For The Love Of The Planet: 3 Reasons Why I Went Vegan


Months ago, I went vegan. That's right, along with no longer consuming meat, I decided I would no longer eat dairy or eggs. Yep, no cheese, no milk, no butter, yogurt, honey, no eggs over easy, hard-boiled, scrambled or poached.

Animal products are basically embedded in our modern society.

From the Thanksgiving turkey to the Easter ham to Fourth of July hot dogs, eating animals has become ritualistic and ingrained in most of our upbringings as integral parts of celebrations, festivities and even heartbreak (I'm talking eating your weight in ice cream and pizza bites after a particularly bad day).

Eating animals is such a strong part of our culture that most people could not fathom the concept of my plant-based diet, and basically thought I was insane.

So, why did I choose to seemingly turn my back on my culture for one that from the outside, looks like a life of depravity in our world of excess? I'll tell you why.

For my health

When I started to look into veganism, I poured over articles highlighting the negative effects that animal products have on the human body.

From increased risks of chronic diseases and cancers to skin problems, fatigue and stomachaches, our ritualistic consumption of animal products in this society has resulted in some dire consequences, which, maybe more shockingly, seem normal to us.

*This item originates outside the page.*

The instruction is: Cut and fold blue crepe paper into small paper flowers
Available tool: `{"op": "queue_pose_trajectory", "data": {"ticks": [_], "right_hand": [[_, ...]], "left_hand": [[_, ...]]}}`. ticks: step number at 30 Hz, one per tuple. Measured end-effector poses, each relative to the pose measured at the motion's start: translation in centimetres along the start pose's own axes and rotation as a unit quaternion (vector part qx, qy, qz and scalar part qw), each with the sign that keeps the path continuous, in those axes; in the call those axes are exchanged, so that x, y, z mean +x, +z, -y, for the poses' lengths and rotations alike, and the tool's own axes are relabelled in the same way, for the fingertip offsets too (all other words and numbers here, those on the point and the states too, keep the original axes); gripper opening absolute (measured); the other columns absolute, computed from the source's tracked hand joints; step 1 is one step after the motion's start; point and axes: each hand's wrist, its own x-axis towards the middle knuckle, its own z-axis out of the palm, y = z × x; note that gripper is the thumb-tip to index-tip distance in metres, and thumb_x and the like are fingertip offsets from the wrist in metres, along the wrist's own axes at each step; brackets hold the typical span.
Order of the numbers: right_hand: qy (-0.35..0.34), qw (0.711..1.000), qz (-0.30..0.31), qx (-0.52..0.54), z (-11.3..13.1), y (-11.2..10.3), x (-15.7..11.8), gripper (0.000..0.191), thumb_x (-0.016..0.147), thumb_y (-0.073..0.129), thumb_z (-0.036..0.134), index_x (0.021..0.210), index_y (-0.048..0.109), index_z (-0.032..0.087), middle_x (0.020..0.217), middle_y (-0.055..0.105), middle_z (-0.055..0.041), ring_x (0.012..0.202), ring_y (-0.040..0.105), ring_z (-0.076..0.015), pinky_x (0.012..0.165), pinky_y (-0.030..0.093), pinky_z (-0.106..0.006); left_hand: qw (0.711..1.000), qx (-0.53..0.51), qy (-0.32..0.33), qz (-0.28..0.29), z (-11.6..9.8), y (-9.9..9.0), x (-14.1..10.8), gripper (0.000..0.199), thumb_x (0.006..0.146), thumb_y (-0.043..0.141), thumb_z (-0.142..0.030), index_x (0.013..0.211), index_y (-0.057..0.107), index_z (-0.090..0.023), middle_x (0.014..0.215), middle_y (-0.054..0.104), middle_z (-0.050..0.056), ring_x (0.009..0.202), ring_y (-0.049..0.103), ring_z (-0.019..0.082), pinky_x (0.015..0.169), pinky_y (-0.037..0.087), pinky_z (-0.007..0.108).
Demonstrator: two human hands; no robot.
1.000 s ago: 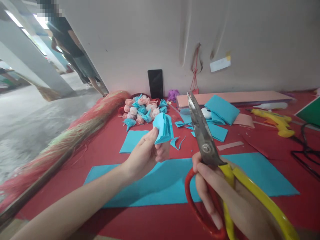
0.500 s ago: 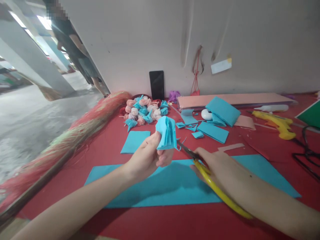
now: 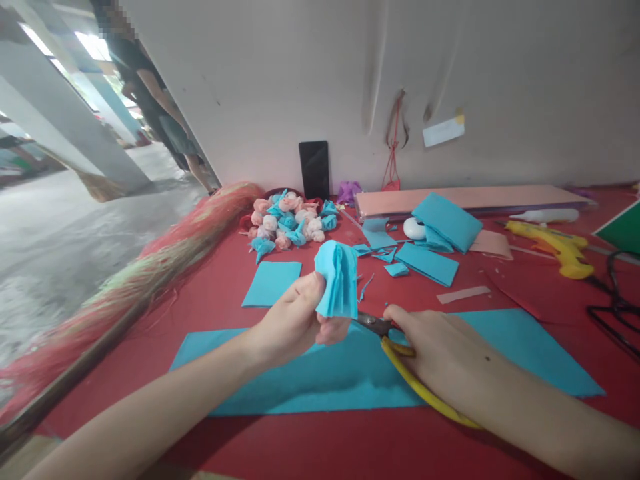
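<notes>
My left hand [image 3: 300, 310] pinches a folded stack of blue crepe paper [image 3: 337, 280], its top edge rounded and its layers fanned on the right side. In my right hand [image 3: 430, 347] are scissors with yellow handles [image 3: 420, 390]. Their blades point left at the lower right corner of the stack, and the tips are hidden behind it. Beneath both hands lies a long blue paper sheet [image 3: 310, 383]. A smaller blue square [image 3: 270, 283] rests beyond my left wrist.
Paper roses [image 3: 290, 220] in blue, pink and white are heaped at the back, near a phone [image 3: 315, 169] leaning on the wall. Blue folded pieces [image 3: 427, 263] and scraps lie right of centre. A yellow glue gun [image 3: 555, 247] is at right. A person [image 3: 155, 93] stands far left.
The scissors have moved left and down, bringing the blades up to and behind the stack. My left hand and the paper have shifted slightly down.
</notes>
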Motion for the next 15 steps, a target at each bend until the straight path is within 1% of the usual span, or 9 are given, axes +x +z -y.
{"op": "queue_pose_trajectory", "data": {"ticks": [2, 3, 5, 6, 9, 11, 12, 13, 15], "right_hand": [[0.003, 1.0, -0.006, 0.031, 0.2, 0.0, 0.3, 0.004, 0.077, 0.052, 0.017, 0.08, 0.052, 0.018, 0.055, 0.05, 0.0003, 0.046, 0.04, -0.012, 0.045, 0.013, -0.026], [0.003, 0.997, -0.012, 0.082, 0.3, 0.0, 0.4, 0.004, 0.079, 0.052, 0.019, 0.082, 0.052, 0.019, 0.054, 0.049, 0.0015, 0.045, 0.039, -0.0108, 0.044, 0.015, -0.024], [-0.001, 0.977, -0.031, 0.212, 0.8, -0.2, 0.7, 0.008, 0.082, 0.051, 0.026, 0.088, 0.052, 0.02, 0.054, 0.048, 0.004, 0.042, 0.038, -0.0085, 0.041, 0.019, -0.022], [0.0, 0.959, -0.042, 0.282, 1.1, -0.3, 0.7, 0.012, 0.084, 0.05, 0.03, 0.092, 0.051, 0.021, 0.054, 0.047, 0.0051, 0.04, 0.037, -0.0076, 0.039, 0.021, -0.02], [0.019, 0.878, -0.083, 0.47, 2.1, -1.3, 0.7, 0.024, 0.08, 0.058, 0.039, 0.093, 0.048, 0.022, 0.058, 0.046, 0.0069, 0.04, 0.04, -0.006, 0.037, 0.031, -0.017], [0.018, 0.808, -0.116, 0.577, 2.3, -2.0, 0.4, 0.031, 0.074, 0.067, 0.037, 0.093, 0.047, 0.023, 0.063, 0.049, 0.0071, 0.042, 0.043, -0.0048, 0.038, 0.036, -0.015], [0.012, 0.781, -0.121, 0.613, 2.3, -2.3, 0.2, 0.033, 0.072, 0.071, 0.035, 0.093, 0.047, 0.024, 0.065, 0.052, 0.0071, 0.043, 0.044, -0.0041, 0.038, 0.037, -0.014], [0.007, 0.766, -0.117, 0.632, 2.3, -2.5, -0.1, 0.033, 0.072, 0.072, 0.034, 0.093, 0.049, 0.025, 0.067, 0.054, 0.0068, 0.043, 0.044, -0.0033, 0.038, 0.037, -0.013], [0.005, 0.744, -0.086, 0.663, 2.0, -2.7, -0.6, 0.03, 0.072, 0.073, 0.037, 0.09, 0.054, 0.024, 0.066, 0.055, 0.006, 0.042, 0.042, -0.0023, 0.038, 0.037, -0.011]], "left_hand": [[1.0, 0.0, -0.004, -0.01, 0.0, 0.0, -0.1, 0.042, 0.084, 0.057, -0.029, 0.05, 0.035, -0.015, 0.04, 0.033, -0.007, 0.036, 0.03, 0.004, 0.042, 0.031, 0.015], [1.0, 0.0, -0.007, -0.02, 0.1, 0.1, -0.1, 0.042, 0.084, 0.056, -0.03, 0.051, 0.035, -0.015, 0.04, 0.033, -0.007, 0.037, 0.03, 0.004, 0.042, 0.031, 0.015], [0.999, 0.001, -0.01, -0.046, 0.2, 0.2, -0.3, 0.043, 0.086, 0.053, -0.032, 0.051, 0.035, -0.015, 0.041, 0.033, -0.006, 0.037, 0.03, 0.004, 0.042, 0.03, 0.015], [0.998, 0.003, -0.011, -0.058, 0.2, 0.3, -0.4, 0.044, 0.087, 0.051, -0.034, 0.051, 0.036, -0.015, 0.041, 0.034, -0.006, 0.038, 0.031, 0.005, 0.042, 0.03, 0.015], [0.997, 0.0, -0.013, -0.079, 0.4, 0.9, -0.8, 0.047, 0.087, 0.051, -0.039, 0.05, 0.036, -0.015, 0.042, 0.034, -0.006, 0.039, 0.031, 0.004, 0.042, 0.03, 0.015], [0.996, -0.011, -0.029, -0.086, 0.5, 1.3, -1.0, 0.047, 0.086, 0.052, -0.042, 0.051, 0.037, -0.015, 0.042, 0.033, -0.006, 0.039, 0.03, 0.004, 0.042, 0.029, 0.015], [0.995, -0.016, -0.039, -0.087, 0.6, 1.5, -1.2, 0.047, 0.086, 0.052, -0.042, 0.051, 0.037, -0.015, 0.041, 0.032, -0.006, 0.038, 0.029, 0.004, 0.042, 0.029, 0.014], [0.995, -0.018, -0.05, -0.085, 0.6, 1.7, -1.3, 0.048, 0.086, 0.052, -0.042, 0.051, 0.036, -0.015, 0.041, 0.031, -0.007, 0.038, 0.028, 0.003, 0.041, 0.028, 0.014], [0.995, -0.014, -0.066, -0.075, 0.7, 2.0, -1.4, 0.048, 0.085, 0.053, -0.043, 0.05, 0.037, -0.014, 0.041, 0.03, -0.007, 0.038, 0.027, 0.003, 0.04, 0.027, 0.013]]}}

Once I switched to a vegan lifestyle, it confirmed everything I read, researched and pored over. I no longer experienced frequent upset stomachs; my digestion improved drastically; my acne, which I developed in college (great timing...), cleared up and my skin glowed.

I not only look and feel fitter than ever, but just feel lighter, too. And, by choosing to get my nutrients from living plants that get their energy directly from the sun, my own energy levels have increased dramatically, and I no longer experience constant fatigue.

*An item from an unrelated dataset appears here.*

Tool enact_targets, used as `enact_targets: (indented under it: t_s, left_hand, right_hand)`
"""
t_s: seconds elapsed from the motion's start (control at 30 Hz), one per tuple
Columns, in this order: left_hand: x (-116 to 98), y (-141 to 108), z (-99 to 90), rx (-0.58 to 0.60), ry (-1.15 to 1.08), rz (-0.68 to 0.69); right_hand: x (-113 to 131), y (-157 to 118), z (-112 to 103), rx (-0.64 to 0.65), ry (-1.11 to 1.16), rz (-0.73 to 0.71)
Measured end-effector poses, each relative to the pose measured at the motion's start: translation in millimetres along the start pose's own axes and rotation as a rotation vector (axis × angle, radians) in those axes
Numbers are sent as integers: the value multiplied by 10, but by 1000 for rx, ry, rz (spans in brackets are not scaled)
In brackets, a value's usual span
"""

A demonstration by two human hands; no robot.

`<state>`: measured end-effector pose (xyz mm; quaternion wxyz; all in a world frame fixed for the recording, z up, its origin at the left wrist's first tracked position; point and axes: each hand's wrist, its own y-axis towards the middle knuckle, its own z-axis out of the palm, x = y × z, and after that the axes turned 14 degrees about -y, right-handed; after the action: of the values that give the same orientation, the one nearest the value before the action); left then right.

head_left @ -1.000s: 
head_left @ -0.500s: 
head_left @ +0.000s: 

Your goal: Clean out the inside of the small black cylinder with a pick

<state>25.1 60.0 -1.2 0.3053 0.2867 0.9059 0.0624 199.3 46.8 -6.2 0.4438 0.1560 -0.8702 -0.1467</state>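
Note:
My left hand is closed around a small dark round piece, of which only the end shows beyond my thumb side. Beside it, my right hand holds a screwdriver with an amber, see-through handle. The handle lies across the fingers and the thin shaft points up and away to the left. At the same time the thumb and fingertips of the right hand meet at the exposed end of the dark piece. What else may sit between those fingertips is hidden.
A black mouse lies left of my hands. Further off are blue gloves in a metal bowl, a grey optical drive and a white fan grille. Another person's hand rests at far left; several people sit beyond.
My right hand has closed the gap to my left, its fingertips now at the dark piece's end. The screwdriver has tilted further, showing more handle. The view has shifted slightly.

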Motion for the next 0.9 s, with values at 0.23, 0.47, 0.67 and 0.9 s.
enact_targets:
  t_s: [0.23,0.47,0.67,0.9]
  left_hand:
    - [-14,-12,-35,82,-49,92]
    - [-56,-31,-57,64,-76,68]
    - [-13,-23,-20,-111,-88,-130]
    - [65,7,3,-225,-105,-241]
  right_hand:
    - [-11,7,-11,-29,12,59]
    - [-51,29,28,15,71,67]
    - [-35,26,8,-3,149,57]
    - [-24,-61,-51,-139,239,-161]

Plus, because the foods I consume are beneficial to my health rather than damaging and are typically lower in calories and fat, I eat more than I ever have before and never ever feel deprived. Who doesn't want to eat more?!

As a vegan, I not only survive, I thrive.

For the animals

I've always been an animal lover, but I was also a meat eater. I, of course, knew I was eating animals, and knew they had to be killed in the process, but like most people embedded in a society where meat is king, I just ate my burger without thinking about how it got on my plate.

When I was thinking about going vegan, I decided to watch the documentary, "Earthlings."

"Earthlings" opened my eyes to a side of the meat and dairy industry I never knew before: how these animals were treated not only during their slaughter, but also before their slaughter. We breed farm animals for the sole sake of eating and treat them as commodities for the entire time they're alive.

Animals on factory farms are kept in confinement for the entirety of their short lives, some never even seeing daylight, most of them sick from birth, thanks to genetic mutations, constant antibiotics needed to keep them alive and untreated infections and injuries from their grotesque living quarters.

Up until I watched "Earthlings," I was naïve to just how cruel and unusual the punishment is that innocent animals go through just so we can eat them unnecessarily.

"Earthlings" got me committed. Because why, if I don't need to eat animals to survive, would I want to contribute to cruelty every time I eat a meal?

If eating a burger isn't beneficial to my health, and it harms other living things, is it worth it? To me, it's not.

For the planet

The factory farming institution is one of the world's leading causes of carbon and methane emissions. I just recently discovered this troubling fact and was extremely curious as to why this is true.

Think about it, though: A large portion of the rainforests we destroy are used for growing feed for farm animals, and also for pastures for these animals.

Where there was once plant life and animal life in abundance, there are now overused fields of grain and millions of cows producing massive amounts of waste.

Back here in America, factory farms use an insane amount of energy and produce their own catastrophic amounts of waste. We grow the feed for the animals that we then use energy to raise, slaughter and ship. How is this at all an efficient system?

Answer: It's not.

Where does the animal waste go? On most factory farms, animal waste is collected into literal lakes of sh*t. Yep, sh*t lakes.

Not only are these lakes toxic to the factory farm workers and the surrounding inhabitants, they also frequently leak and have caused damage to the ocean and surrounding land, as well.

With so many hungry people in the world, doesn't it feel backwards to grow tons and tons of feed for animals within an industry that does unthinkable harm to our planet, when, instead, we could use this grain to feed the billions of hungry people in the world without contributing to a system based on unnecessary cruelty?

It sure does make you think.

With every meal I eat, I am benefitting my body, taking a stand against cruelty and trying my best to not contribute to the degradation of the planet.

If humans became more mindful of what they eat, where their food comes from and the consequences of their meals, I truly believe the world would be a better place.